> **PROBLEM**: Return the full listing, keeping every line exactly as it is.

---------- RAW DATA

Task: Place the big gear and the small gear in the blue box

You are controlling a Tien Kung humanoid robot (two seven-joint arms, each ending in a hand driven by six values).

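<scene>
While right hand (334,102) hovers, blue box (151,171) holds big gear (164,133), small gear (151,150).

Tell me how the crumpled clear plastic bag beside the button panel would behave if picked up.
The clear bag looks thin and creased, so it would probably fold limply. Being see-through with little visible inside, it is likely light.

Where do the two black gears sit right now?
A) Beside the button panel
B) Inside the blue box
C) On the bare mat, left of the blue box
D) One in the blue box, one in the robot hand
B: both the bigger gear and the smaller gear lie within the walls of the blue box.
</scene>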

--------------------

> **OUTPUT OF THE EXERCISE**:
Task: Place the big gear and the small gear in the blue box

You are controlling a Tien Kung humanoid robot (two seven-joint arms, each ending in a hand driven by six values).

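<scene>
While right hand (334,102) hovers, blue box (151,171) holds big gear (164,133), small gear (151,150).

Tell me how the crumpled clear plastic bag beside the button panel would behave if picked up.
The clear bag looks thin and creased, so it would probably fold limply. Being see-through with little visible inside, it is likely light.

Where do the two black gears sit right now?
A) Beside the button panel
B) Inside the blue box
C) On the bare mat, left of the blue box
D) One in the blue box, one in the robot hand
B: both the bigger gear and the smaller gear lie within the walls of the blue box.
</scene>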

Nothing more remains in this exercise.